#### Exercise requirements
Exclude images, then output the remaining data verbatim.

[Items from a dataset]
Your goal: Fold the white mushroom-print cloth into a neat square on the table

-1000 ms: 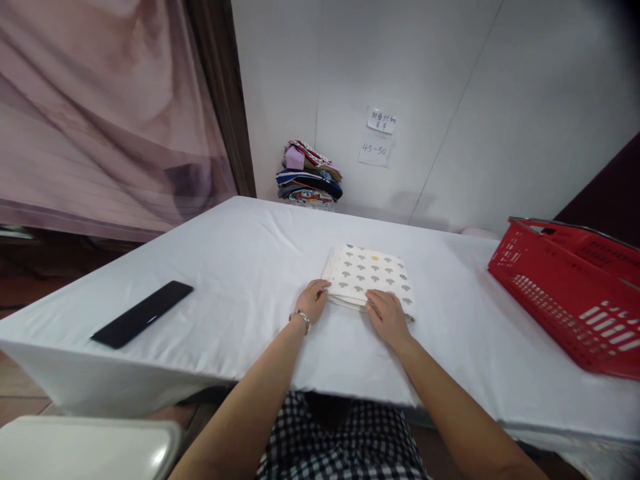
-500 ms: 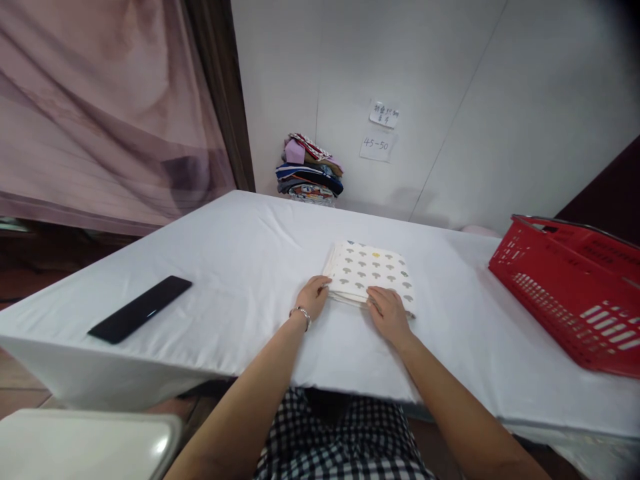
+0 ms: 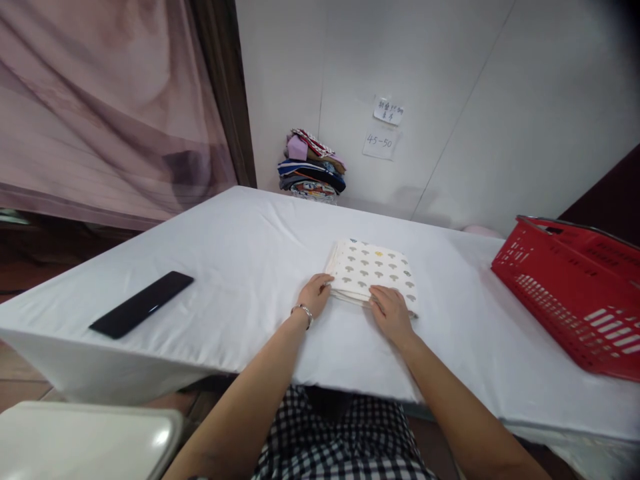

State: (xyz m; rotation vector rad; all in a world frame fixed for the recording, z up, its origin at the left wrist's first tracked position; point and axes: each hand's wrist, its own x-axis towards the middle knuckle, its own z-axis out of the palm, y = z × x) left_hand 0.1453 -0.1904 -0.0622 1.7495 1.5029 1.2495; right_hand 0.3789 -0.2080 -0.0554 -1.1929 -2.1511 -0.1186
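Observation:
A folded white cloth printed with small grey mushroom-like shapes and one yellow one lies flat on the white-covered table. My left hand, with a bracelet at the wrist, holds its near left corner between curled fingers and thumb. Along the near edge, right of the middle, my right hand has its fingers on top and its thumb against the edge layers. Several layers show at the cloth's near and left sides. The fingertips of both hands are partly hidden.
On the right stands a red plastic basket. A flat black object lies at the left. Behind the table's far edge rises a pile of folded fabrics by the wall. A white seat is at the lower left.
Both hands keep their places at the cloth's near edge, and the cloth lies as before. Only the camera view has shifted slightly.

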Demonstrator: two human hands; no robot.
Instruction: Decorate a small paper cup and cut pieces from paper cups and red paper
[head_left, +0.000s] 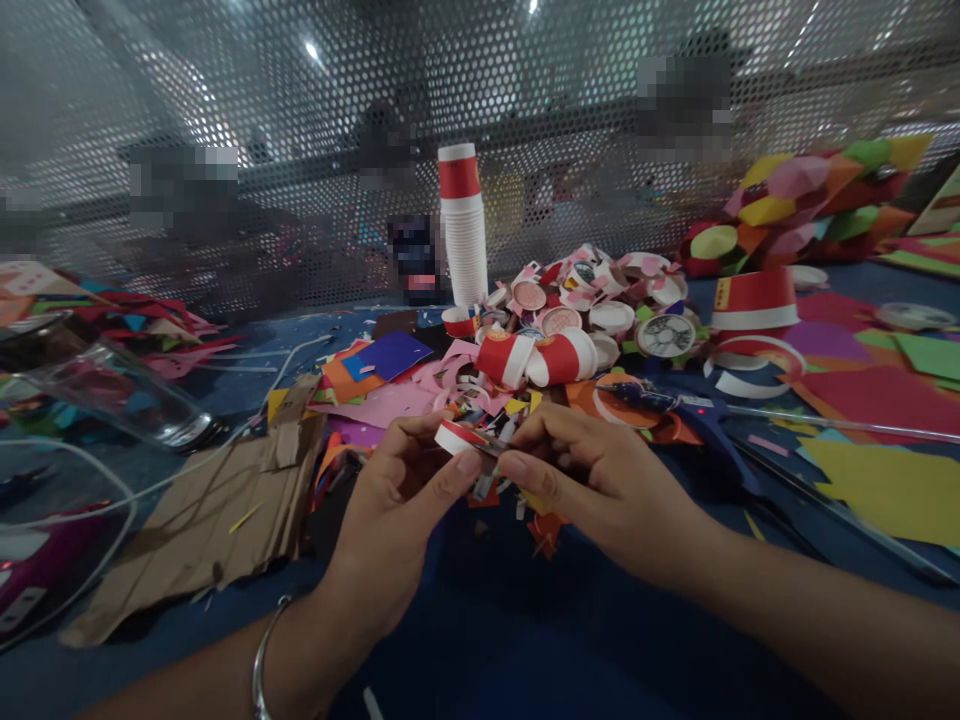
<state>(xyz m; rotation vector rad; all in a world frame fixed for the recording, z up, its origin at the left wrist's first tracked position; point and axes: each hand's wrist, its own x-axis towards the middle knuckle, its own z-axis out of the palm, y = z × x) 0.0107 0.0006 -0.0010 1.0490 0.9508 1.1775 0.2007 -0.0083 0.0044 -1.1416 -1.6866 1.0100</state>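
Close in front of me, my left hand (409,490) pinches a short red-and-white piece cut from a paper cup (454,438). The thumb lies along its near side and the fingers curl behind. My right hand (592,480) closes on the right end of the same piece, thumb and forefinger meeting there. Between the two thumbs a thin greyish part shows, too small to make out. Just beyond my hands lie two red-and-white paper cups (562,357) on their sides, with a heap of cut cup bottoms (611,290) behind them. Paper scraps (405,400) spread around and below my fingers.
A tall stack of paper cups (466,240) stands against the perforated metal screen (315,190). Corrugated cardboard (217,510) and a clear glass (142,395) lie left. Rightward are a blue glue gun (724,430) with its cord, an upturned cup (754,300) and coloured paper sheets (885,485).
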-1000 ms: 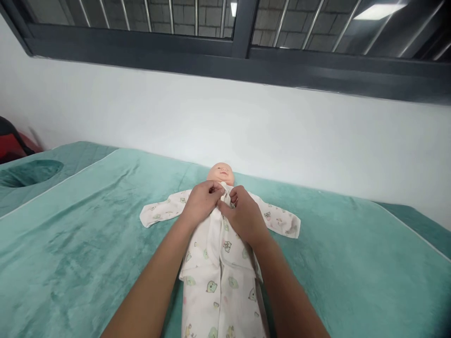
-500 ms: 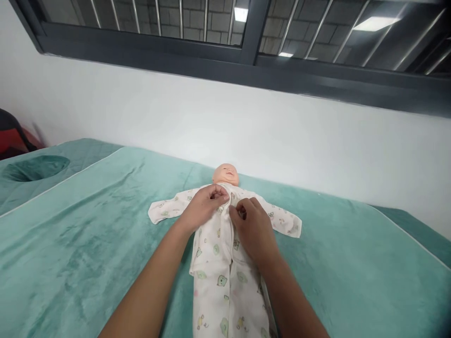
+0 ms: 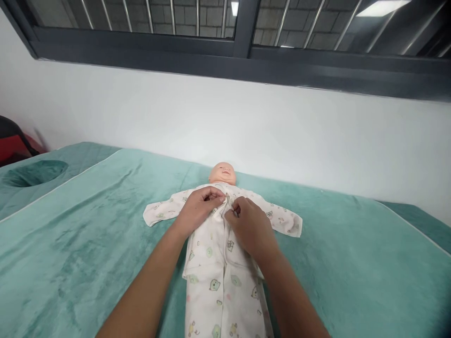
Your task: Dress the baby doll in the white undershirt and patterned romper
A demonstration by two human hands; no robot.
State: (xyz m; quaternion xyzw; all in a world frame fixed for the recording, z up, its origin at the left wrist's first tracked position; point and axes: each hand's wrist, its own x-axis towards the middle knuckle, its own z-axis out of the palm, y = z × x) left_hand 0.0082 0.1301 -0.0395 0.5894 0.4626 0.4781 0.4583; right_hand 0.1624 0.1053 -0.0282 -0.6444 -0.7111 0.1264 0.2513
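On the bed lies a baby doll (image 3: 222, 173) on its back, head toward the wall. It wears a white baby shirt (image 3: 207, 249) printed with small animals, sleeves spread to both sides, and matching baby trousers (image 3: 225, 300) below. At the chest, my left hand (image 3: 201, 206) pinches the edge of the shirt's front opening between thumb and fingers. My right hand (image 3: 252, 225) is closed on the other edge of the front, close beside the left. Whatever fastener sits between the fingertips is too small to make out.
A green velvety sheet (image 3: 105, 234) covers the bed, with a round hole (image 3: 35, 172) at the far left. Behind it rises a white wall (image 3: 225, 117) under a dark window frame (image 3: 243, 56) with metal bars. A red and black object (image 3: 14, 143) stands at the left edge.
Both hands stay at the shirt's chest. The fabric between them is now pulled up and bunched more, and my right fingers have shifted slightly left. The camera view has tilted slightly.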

#### Response box
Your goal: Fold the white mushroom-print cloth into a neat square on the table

-1000 ms: 
-500 ms: 
+0 ms: 

State: (xyz m; rotation vector rad; all in a world frame fixed for the recording, z up, its origin at the left wrist's first tracked position; point and axes: each hand's wrist, its own x-axis towards the middle knuckle, its own z-axis out of the palm, y = z × x) left_hand 0.1453 -0.1904 -0.0622 1.7495 1.5029 1.2495; right_hand 0.3789 -0.2080 -0.0554 -1.1929 -2.1511 -0.1186
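Observation:
A folded white cloth printed with small grey mushroom-like shapes and one yellow one lies flat on the white-covered table. My left hand, with a bracelet at the wrist, holds its near left corner between curled fingers and thumb. Along the near edge, right of the middle, my right hand has its fingers on top and its thumb against the edge layers. Several layers show at the cloth's near and left sides. The fingertips of both hands are partly hidden.
On the right stands a red plastic basket. A flat black object lies at the left. Behind the table's far edge rises a pile of folded fabrics by the wall. A white seat is at the lower left.
Both hands keep their places at the cloth's near edge, and the cloth lies as before. Only the camera view has shifted slightly.
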
Demonstrator: two human hands; no robot.
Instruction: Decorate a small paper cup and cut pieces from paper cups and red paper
[head_left, +0.000s] 
<state>(xyz m; rotation vector rad; all in a world frame fixed for the recording, z up, its origin at the left wrist's first tracked position; point and axes: each hand's wrist, its own x-axis towards the middle knuckle, its own z-axis out of the palm, y = z × x) 0.0107 0.0006 -0.0010 1.0490 0.9508 1.1775 0.2007 -0.0083 0.0044 -1.1416 -1.6866 1.0100</state>
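Close in front of me, my left hand (409,490) pinches a short red-and-white piece cut from a paper cup (454,438). The thumb lies along its near side and the fingers curl behind. My right hand (592,480) closes on the right end of the same piece, thumb and forefinger meeting there. Between the two thumbs a thin greyish part shows, too small to make out. Just beyond my hands lie two red-and-white paper cups (562,357) on their sides, with a heap of cut cup bottoms (611,290) behind them. Paper scraps (405,400) spread around and below my fingers.
A tall stack of paper cups (466,240) stands against the perforated metal screen (315,190). Corrugated cardboard (217,510) and a clear glass (142,395) lie left. Rightward are a blue glue gun (724,430) with its cord, an upturned cup (754,300) and coloured paper sheets (885,485).
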-1000 ms: 
-500 ms: 
+0 ms: 
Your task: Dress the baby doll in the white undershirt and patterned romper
A demonstration by two human hands; no robot.
State: (xyz m; quaternion xyzw; all in a world frame fixed for the recording, z up, its origin at the left wrist's first tracked position; point and axes: each hand's wrist, its own x-axis towards the middle knuckle, its own z-axis out of the palm, y = z × x) left_hand 0.0082 0.1301 -0.0395 0.5894 0.4626 0.4781 0.4583; right_hand 0.1624 0.1053 -0.0282 -0.6444 -0.7111 0.1264 0.2513
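On the bed lies a baby doll (image 3: 222, 173) on its back, head toward the wall. It wears a white baby shirt (image 3: 207, 249) printed with small animals, sleeves spread to both sides, and matching baby trousers (image 3: 225, 300) below. At the chest, my left hand (image 3: 201, 206) pinches the edge of the shirt's front opening between thumb and fingers. My right hand (image 3: 252, 225) is closed on the other edge of the front, close beside the left. Whatever fastener sits between the fingertips is too small to make out.
A green velvety sheet (image 3: 105, 234) covers the bed, with a round hole (image 3: 35, 172) at the far left. Behind it rises a white wall (image 3: 225, 117) under a dark window frame (image 3: 243, 56) with metal bars. A red and black object (image 3: 14, 143) stands at the left edge.
Both hands stay at the shirt's chest. The fabric between them is now pulled up and bunched more, and my right fingers have shifted slightly left. The camera view has tilted slightly.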

With this, the output is complete.